Listening to Phil Manning in full blues blast, it’s hard to believe that at one point his music career could have gone in an entirely different direction.
Born in Devonport, Tasmania in 1948, his grandfather was the leader of the La Trobe Federal (brass) Band.
Like the rest of the family, at six years old he started studying classical piano, until 14.
“My grandfather had an ill-fated experiment trying to get me to play coronet. That lasted a week.
“But I had a dozen or so aunties, all musical, and every Sunday when they’d visit, they’d all be around the piano singing old songs.
“My grandfather never liked the music of Chain. But he was immensely proud of the fact that one of his family was a professional musician AND had a hit (Chain’s “Black And Blue”) on the charts!”
A number of factors conspired to turn Manning into a blues guitarist.
“An American football coach came to our hometown of Davenport, he had all these records he’d brought from Japan… Bo Diddley, Chuck Berry, so I got interested in all that music.
“I used to be able to get the radio from Melbourne.
“(The late legendary disc jockey) Stan Rofe had a show on 3UZ on the weekends, where he’d play R&B covers like ‘I’m A Man’ by the Yardbirds and Stones and then play the original versions by Muddy Waters and Bo Diddley.
“Hearing Muddy Waters doing ‘Hoochie Coochie Man’ had a real profound effect on me.”
At 17 Manning went to art school in Hobart.
There an American folk aficionado Bill Hicks turned him on to his collection of acoustic folk blues by Robert Johnson, Bukka White, Leadbelly, and Sonny Terry & Brownie McGee.
Three records had a profound impact: Buddy Guy’s The First Time I Met The Blues, the Jimi Hendrix Experience’s “Hey Joe” (“it sounded like it came from another planet”) and the John Mayall and The Bluesbreakers With Eric Clapton “ it changed the face of guitar playing.”
Phil Manning moved to Melbourne in late 1966 and joined Tony Worsley and The Blue Jays.
He played with a series of bands including Bay City Union, where he met singer Matt Taylor.
The pair later worked closely on Chain, one of the best blues bands to come out of Australia.
Their January 1971 single, “Black and Blue”, which Manning helped write, reached the top 20.
They had a second top 40 hit with “Judgement” issued in July.
That year Phil Manning was voted third best guitarist in Australia by the readers of Go-Set magazine.
Chain’s debut album Towards The Blues went Top 10 and certified gold.
Touring American bluesmen like Albert Collins were astounded by the Australian-ness of Chain’s music.
“I know it’s blues but it ain’t anything like the blues I’ve heard!” he said famously.
Phil would go off to do solo projects but would return to Chain to record and perform.
His debut solo album I Wish There Was A Way came out at the end of 1974, after which he formed the Phil Manning Band with an ever-changing lineup.
Through the years came acoustic solo album It’s The Blues (1988), cassette-only album Live At The Storey Bridge (1990), Can’t Stop (1992), The Back Shed (1995), Two Roads (1997), Take Note (2000), Migrants Dance (2003), The Essential Acoustic Collection (2006) and Checkmate Move (2010).

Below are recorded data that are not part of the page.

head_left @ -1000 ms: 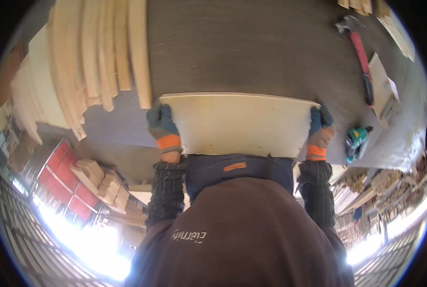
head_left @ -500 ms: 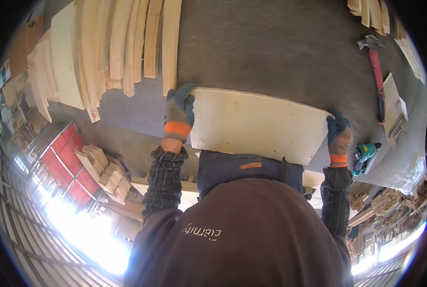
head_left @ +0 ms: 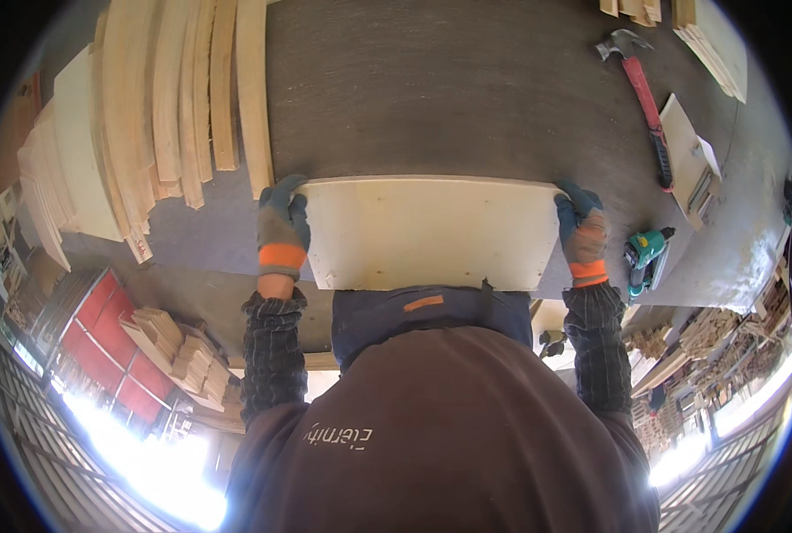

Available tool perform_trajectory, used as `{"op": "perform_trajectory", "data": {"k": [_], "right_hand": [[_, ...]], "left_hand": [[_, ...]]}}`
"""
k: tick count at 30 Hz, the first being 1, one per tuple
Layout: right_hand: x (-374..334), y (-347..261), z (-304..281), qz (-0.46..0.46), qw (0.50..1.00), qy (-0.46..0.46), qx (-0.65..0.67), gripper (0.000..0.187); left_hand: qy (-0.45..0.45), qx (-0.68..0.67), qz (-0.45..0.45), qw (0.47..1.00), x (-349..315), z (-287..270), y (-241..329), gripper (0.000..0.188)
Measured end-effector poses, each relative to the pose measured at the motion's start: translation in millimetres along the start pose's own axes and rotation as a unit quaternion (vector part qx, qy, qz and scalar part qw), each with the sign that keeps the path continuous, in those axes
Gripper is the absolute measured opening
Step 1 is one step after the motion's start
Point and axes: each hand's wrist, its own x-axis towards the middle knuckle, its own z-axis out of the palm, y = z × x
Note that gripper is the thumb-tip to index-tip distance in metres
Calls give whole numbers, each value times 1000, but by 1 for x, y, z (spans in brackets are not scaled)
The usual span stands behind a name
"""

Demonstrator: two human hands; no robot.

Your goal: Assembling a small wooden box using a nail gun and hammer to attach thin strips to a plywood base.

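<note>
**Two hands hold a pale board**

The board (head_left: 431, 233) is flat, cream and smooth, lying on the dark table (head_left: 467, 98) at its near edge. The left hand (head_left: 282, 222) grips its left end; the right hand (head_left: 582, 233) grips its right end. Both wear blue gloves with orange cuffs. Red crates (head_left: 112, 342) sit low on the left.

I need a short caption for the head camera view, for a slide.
Two gloved hands, left hand and right hand, grip the ends of a pale rectangular wooden board over a dark worktable.
</note>
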Motion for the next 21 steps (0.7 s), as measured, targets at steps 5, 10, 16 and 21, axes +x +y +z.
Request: {"op": "perform_trajectory", "data": {"k": [5,10,16,21], "right_hand": [[0,1,0,5,1000,7,18,27],[-1,8,1,12,999,-3,41,27],[-3,-1,-2,71,997,-4,24,27],[-3,9,7,127,989,8,80,27]], "left_hand": [[1,16,3,1000,0,0,-1,30],[-1,25,39,999,2,3,-8,31],[-12,1,-18,1000,1,0,0,30],[14,15,-9,1000,-2,4,7,30]]}}
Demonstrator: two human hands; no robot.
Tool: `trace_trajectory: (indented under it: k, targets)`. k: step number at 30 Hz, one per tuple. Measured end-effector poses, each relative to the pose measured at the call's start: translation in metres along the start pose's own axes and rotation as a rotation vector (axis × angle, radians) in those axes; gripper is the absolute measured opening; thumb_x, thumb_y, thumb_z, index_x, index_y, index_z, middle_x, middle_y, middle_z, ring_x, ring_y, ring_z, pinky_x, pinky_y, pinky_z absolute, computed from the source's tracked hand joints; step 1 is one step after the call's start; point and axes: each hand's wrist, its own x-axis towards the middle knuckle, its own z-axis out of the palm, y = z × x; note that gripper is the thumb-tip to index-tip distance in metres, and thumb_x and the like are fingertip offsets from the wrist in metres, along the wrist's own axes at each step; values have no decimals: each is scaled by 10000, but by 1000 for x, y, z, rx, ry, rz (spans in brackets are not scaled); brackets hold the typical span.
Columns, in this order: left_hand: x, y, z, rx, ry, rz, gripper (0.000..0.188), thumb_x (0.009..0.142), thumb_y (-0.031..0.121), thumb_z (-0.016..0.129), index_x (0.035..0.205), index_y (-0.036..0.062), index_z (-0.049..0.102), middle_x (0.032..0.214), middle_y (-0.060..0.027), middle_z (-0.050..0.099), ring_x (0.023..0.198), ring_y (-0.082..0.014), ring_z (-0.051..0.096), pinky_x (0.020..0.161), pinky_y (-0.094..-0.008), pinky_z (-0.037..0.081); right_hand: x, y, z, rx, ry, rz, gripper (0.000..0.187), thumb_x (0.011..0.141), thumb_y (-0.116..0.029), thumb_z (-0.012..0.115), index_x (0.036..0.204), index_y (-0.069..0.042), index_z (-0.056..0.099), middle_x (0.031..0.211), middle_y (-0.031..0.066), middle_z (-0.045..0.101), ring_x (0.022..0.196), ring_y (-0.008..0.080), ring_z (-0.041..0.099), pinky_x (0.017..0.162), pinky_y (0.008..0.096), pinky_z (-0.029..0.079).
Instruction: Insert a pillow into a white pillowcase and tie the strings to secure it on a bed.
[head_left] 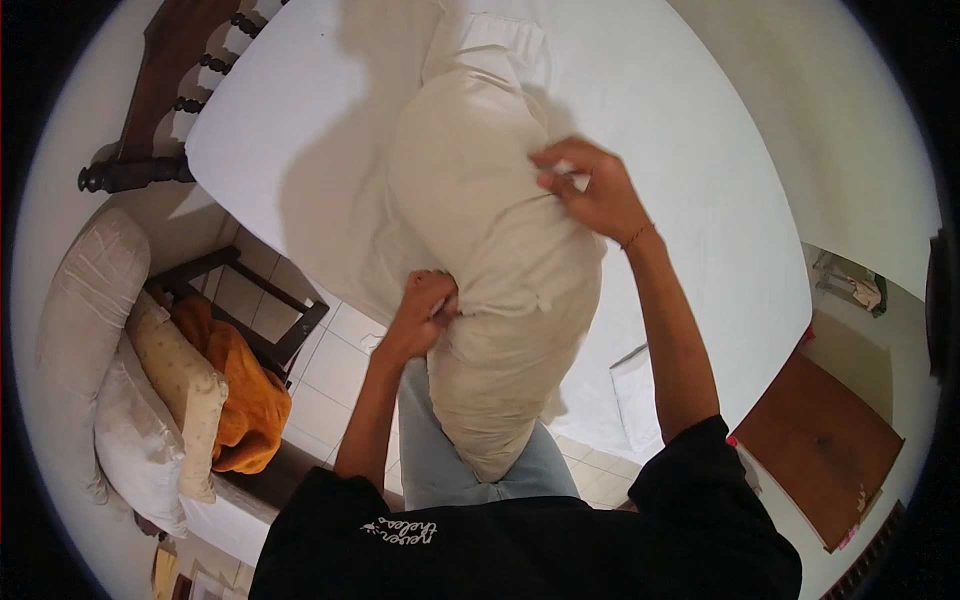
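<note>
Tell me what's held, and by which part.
The cream pillow: the left hand grips its left edge, about midway along. The right hand is at its right edge; whether it grips is unclear.

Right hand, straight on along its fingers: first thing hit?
The cream-covered pillow, most likely: the right hand points at its upper part. Depth is unclear, so it may already be touching.

Cushions [140, 430] lie left of the bed [690, 150] and pillow [500, 260].
</note>
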Motion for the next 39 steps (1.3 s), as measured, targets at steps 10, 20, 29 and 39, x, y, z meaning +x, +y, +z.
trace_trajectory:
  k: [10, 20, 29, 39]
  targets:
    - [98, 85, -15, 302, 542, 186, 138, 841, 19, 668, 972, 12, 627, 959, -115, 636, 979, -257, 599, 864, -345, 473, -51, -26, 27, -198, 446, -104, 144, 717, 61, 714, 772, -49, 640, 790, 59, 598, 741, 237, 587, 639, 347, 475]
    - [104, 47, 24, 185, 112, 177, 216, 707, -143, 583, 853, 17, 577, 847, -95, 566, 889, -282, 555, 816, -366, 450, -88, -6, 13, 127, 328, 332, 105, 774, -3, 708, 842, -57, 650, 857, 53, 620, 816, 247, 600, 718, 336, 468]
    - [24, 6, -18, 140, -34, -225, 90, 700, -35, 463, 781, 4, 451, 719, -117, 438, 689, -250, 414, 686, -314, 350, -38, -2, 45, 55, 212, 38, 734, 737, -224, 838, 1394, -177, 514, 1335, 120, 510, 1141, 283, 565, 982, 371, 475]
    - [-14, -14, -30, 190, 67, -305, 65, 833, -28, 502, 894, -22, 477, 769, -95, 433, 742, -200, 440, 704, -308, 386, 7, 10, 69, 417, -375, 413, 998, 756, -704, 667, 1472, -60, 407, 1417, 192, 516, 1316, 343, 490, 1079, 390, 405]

During the pandemic, he made Out Of My Shed, combining the blues (slide and fingerpicking) with a more recent obsession with Irish music.
He took up painting again, with plans for two exhibitions in 2023,at the Post Industrial Design gallery in late February and at Mario’s in July.

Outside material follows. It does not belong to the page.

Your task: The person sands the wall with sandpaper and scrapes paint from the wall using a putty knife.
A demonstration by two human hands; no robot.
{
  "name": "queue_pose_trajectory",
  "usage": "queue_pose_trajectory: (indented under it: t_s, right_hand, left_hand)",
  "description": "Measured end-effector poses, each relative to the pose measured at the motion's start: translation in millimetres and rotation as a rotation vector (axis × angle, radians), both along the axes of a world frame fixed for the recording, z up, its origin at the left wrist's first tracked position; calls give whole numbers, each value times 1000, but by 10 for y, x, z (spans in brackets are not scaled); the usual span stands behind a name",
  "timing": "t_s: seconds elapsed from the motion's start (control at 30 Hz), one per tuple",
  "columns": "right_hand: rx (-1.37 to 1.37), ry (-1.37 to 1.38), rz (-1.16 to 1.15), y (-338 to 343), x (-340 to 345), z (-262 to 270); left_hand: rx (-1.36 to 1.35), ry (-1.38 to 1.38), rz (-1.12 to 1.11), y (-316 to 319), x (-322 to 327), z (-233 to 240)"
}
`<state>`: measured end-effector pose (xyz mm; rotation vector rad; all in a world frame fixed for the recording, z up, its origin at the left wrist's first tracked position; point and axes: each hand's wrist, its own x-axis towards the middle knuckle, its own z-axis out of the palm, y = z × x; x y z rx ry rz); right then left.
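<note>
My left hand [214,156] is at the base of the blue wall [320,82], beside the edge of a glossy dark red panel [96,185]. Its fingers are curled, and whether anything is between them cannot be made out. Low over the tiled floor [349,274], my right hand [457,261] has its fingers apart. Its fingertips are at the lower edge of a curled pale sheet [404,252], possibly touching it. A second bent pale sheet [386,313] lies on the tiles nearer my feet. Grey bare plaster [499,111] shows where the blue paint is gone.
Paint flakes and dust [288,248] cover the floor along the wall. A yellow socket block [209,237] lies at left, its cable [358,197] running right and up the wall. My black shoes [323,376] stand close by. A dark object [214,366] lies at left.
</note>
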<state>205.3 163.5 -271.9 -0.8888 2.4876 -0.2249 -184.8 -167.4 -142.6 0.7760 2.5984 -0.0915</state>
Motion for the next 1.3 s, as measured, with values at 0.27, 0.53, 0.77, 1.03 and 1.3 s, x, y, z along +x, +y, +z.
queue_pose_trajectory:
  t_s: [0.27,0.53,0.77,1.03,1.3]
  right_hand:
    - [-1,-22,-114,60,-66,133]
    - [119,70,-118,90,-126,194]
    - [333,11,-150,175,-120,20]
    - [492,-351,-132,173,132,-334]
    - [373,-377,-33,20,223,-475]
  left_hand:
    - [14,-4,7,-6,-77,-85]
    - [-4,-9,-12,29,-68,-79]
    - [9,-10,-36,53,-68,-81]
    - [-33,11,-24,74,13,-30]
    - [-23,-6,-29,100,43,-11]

He also built his own Telecaster using wood from his back yard.
He has two daughters, a son McKinley who’s a guitarist, drummer and record engineer, and a number of grown-up stepchildren.
The Manning music dexterity has extended to another generation.
“My grandson Raphael is a hotshot guitarist player, he’s 19 and taught himself, and he scares the shit out of me!”